WORK INSTRUCTIONS
Whenever a line of the listing contains "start", it counts; give the total number of such lines and nothing more.

DATA SEGMENT
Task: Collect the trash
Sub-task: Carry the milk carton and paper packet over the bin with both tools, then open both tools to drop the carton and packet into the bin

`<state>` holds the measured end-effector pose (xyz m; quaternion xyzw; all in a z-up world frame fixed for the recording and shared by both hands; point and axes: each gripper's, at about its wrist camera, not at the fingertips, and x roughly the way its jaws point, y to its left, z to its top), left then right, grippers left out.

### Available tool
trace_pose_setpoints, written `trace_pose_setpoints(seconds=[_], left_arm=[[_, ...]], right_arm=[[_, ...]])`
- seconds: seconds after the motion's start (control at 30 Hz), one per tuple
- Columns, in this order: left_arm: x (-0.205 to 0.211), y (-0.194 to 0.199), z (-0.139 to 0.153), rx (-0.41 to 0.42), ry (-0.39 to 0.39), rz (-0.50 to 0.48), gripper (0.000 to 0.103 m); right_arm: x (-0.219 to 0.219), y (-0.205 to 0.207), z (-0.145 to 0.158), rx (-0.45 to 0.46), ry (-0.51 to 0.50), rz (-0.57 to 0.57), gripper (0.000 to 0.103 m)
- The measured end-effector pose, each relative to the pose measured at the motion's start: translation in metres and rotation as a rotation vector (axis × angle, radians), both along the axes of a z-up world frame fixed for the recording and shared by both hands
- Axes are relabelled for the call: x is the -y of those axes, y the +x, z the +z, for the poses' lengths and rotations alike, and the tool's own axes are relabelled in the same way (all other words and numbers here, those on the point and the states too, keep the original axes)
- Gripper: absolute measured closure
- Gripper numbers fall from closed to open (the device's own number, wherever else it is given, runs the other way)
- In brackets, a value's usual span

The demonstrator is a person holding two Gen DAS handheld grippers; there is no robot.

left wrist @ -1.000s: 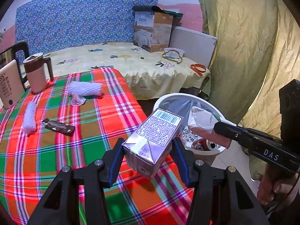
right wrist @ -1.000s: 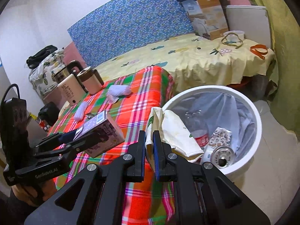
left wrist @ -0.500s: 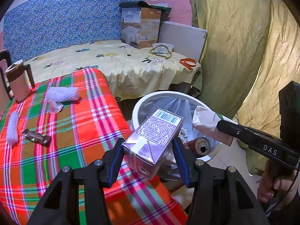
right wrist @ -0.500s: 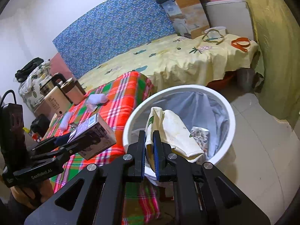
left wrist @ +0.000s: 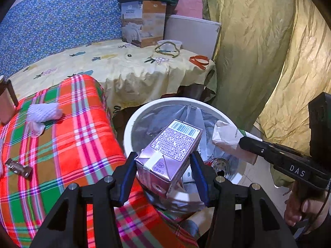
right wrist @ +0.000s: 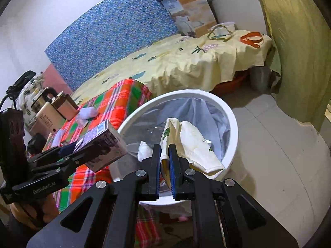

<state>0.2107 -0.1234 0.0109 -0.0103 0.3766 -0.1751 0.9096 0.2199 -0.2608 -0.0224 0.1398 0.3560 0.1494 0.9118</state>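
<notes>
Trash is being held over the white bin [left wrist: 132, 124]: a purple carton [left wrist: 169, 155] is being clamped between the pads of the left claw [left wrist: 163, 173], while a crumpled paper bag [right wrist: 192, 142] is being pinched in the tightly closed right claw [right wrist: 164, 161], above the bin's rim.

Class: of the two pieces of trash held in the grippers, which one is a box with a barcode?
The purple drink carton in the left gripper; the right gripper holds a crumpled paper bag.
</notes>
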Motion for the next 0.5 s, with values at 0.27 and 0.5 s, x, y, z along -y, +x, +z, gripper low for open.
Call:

WRITTEN ANSWER
2